Patricia Barber live at the Regattabar
Caught Patricia for TWO sets at the Regattabar in Cambridge last week. Her imposing height and older look surprised me.
She was visibly happy to see a real Steinway B set up for her in the club, and probably happy with the room EQ, although the piano was pretty hardened in the treble by use of only Shure SM58's for support. The standup bass player's grooves were REALLY great-sounding, as well that ethereal guitar. Her first set was fine, already-tight, and professional. The interplay with her longterm bandmates was impressive, portraying sensitivity, patience, and acute listening. Her cues to them were invisible, and seemingly purely musical. Nice!

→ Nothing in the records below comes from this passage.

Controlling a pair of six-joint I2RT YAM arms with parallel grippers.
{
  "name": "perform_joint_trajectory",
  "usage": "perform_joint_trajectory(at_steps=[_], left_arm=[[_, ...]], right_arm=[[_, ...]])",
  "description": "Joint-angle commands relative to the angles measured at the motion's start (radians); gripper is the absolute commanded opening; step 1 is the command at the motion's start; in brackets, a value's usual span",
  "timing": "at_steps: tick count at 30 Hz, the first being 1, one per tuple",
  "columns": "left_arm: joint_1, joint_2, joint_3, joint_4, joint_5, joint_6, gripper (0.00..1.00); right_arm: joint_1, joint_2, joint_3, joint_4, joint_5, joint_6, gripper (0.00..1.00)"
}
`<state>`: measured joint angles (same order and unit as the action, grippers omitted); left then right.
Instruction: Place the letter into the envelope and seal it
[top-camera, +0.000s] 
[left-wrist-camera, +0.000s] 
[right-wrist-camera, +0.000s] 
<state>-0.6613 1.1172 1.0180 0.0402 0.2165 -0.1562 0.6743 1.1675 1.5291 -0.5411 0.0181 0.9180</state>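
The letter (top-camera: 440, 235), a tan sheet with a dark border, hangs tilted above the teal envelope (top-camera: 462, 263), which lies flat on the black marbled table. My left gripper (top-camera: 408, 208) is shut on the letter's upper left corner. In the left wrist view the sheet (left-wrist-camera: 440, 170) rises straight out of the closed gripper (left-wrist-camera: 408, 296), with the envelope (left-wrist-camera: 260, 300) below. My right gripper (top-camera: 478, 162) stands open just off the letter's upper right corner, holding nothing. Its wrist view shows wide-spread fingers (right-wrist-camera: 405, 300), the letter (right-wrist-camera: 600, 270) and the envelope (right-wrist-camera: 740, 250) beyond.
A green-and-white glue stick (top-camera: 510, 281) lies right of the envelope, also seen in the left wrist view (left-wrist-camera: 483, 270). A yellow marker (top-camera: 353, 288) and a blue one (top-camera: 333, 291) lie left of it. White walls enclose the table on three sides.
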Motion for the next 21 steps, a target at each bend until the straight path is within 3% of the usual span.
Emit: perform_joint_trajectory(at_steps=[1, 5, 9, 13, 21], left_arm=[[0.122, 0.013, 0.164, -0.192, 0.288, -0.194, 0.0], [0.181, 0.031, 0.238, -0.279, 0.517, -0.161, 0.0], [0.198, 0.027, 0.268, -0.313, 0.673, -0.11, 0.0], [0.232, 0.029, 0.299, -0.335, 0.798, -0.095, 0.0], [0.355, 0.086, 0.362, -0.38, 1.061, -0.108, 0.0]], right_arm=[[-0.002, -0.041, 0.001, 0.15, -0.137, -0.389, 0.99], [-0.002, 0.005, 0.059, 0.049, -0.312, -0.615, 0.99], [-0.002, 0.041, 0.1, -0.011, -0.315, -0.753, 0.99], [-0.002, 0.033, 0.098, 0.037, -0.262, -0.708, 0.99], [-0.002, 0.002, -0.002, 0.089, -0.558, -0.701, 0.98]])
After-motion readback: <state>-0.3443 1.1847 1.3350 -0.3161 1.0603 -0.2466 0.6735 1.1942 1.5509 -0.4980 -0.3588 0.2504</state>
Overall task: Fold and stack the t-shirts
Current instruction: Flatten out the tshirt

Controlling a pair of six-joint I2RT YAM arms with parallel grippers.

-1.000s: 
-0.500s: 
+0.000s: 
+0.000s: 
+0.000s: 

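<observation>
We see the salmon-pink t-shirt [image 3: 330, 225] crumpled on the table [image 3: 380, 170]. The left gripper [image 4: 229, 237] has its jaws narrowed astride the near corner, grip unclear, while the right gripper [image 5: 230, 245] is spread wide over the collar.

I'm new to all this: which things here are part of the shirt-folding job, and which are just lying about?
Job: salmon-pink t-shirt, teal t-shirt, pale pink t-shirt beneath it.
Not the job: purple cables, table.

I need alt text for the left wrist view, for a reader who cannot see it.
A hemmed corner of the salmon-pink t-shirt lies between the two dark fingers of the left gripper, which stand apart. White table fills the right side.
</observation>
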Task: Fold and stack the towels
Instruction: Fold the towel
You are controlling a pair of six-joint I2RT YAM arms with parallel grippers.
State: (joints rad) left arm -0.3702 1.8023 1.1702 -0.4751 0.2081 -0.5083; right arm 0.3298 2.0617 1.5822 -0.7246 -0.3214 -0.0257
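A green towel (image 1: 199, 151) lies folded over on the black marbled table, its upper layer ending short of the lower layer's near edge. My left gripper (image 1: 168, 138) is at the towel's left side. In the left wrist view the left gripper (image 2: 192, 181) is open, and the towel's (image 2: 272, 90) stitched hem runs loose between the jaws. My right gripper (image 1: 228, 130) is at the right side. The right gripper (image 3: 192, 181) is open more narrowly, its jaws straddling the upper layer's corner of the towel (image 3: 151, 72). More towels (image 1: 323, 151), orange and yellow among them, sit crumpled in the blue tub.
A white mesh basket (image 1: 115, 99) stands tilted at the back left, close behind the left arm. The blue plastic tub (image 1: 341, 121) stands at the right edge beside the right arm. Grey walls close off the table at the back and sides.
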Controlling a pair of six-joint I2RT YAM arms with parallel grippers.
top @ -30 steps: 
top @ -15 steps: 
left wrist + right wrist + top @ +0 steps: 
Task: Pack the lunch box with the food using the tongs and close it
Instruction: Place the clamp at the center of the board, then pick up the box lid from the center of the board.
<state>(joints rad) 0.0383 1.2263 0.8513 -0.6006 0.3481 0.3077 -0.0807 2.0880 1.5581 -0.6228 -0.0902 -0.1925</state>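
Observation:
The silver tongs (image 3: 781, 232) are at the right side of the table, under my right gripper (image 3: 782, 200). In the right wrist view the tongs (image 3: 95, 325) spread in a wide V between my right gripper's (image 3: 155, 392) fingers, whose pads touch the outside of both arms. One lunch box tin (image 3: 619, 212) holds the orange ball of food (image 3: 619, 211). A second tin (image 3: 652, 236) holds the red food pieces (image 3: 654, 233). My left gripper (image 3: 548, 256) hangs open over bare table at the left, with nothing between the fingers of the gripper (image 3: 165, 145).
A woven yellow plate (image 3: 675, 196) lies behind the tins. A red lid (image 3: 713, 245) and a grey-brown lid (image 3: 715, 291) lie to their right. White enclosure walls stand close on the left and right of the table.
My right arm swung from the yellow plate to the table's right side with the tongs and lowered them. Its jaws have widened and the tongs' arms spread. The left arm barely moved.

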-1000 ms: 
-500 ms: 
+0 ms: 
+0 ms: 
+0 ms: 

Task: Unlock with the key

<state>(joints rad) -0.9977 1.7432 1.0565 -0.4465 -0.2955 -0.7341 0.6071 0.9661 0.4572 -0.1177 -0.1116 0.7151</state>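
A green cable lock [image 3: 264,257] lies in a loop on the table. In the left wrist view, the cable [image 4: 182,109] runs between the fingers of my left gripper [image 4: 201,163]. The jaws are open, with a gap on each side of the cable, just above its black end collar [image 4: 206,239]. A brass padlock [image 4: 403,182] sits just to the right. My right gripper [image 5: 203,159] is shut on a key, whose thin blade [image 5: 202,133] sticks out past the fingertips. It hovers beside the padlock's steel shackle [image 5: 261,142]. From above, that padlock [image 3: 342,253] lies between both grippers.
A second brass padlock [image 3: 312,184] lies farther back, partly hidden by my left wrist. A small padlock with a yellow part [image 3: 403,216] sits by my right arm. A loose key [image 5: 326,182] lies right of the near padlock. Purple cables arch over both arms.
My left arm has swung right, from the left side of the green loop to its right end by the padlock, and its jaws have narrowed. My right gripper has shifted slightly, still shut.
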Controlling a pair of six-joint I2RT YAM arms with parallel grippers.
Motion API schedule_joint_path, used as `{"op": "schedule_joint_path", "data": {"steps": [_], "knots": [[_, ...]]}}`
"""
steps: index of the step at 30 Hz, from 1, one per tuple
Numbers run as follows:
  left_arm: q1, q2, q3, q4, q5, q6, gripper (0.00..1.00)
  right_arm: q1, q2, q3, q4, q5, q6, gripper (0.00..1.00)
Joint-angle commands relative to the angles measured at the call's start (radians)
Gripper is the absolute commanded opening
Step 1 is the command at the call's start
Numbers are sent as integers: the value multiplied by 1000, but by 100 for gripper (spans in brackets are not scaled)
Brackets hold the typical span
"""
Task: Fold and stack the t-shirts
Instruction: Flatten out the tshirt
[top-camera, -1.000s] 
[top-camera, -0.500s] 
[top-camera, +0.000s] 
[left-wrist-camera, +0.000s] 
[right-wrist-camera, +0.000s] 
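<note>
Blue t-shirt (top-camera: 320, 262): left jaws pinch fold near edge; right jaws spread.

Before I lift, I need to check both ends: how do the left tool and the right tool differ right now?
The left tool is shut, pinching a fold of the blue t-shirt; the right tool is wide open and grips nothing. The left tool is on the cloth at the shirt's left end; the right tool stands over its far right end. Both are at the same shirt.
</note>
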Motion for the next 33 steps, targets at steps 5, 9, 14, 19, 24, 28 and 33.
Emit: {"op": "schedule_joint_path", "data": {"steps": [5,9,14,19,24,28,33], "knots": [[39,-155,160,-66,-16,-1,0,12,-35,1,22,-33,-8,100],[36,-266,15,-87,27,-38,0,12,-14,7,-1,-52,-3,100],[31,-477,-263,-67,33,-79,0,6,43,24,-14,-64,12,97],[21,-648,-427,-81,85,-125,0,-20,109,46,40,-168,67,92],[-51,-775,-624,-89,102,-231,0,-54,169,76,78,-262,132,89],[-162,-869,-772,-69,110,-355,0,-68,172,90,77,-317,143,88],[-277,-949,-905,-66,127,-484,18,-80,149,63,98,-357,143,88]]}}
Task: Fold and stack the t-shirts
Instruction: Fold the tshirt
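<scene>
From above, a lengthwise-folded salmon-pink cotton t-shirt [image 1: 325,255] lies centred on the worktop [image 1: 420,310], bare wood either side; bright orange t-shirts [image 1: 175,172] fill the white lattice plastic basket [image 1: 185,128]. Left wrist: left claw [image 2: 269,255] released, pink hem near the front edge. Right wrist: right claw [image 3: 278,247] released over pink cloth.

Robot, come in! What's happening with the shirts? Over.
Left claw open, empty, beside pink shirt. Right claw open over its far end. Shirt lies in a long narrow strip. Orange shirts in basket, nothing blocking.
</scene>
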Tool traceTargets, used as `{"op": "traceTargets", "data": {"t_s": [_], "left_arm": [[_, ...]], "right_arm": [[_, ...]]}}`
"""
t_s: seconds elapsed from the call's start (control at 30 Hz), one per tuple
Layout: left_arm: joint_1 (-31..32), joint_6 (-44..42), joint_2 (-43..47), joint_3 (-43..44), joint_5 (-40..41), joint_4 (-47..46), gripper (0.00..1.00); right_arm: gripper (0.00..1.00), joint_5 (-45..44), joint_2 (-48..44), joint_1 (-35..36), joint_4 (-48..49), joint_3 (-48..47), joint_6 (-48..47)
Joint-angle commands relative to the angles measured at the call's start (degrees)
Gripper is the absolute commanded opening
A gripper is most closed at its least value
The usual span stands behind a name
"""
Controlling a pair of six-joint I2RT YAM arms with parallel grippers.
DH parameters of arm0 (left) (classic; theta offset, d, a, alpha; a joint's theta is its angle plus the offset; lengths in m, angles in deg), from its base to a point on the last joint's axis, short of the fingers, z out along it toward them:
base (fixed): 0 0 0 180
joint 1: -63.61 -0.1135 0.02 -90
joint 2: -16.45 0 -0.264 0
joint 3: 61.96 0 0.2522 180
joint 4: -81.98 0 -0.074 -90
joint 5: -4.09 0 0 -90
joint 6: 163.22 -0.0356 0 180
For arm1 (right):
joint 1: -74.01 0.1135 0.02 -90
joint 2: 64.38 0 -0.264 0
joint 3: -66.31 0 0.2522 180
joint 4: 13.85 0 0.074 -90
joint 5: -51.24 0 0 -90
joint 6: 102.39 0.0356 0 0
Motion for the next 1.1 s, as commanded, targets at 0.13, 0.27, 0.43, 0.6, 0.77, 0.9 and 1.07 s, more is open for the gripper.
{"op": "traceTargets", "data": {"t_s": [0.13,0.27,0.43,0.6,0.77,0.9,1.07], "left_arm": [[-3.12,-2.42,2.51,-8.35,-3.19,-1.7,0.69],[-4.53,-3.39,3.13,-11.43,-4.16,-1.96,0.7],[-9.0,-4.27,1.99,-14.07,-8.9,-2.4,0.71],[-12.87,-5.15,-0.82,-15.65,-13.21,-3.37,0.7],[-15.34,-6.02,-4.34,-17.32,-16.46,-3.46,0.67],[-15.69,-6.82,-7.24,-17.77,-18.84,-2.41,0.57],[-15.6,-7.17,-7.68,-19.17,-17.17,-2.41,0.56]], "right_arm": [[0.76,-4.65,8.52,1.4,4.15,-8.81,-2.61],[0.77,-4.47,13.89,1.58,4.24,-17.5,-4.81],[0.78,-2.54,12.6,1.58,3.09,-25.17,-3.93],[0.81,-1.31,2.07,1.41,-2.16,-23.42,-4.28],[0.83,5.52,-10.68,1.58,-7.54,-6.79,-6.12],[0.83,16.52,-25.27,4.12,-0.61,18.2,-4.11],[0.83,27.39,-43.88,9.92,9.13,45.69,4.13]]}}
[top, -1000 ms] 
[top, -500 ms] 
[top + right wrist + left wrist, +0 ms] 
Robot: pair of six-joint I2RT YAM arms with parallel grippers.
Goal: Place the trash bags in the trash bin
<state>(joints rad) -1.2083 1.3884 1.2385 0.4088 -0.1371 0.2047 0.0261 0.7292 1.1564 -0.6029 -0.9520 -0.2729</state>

The second set found her becoming hunched over the B, her long back arched heavily ala Quosimodo. She began to scat and hoot, and after frequent sips of scotch to gesticulate wildly between facial grimaces reminiscent of Joe Cocker at his best/worst!
Her playing became more insistent, creative, loose, and inspired, her bandmates listening intently so as to build upon her lead for their solos. Songs lengthened, as her composure merged towards a Tourette's Syndrome, all the while reciting a series of verses (hence the latest CD title).
So this evolution toward more eclecticism via her songwriting seemingly veers away from the reinvention of standards approach I had known her for. And it's more than cute literal invention. She's become a half-crazed poet!
Following the set I reminded her that she has a strong following among audiophiles (sorry, guys, just couldn't come up with a better line!). She placidly grunted "Yeah...that helps.)
I found myself with the bass player in the men's room, and related my use of Companion as a system reference. He remembered that that was his first recording with Patricia...as though it was eons ago (1992?).
Musicians as real people...changing...evermore human?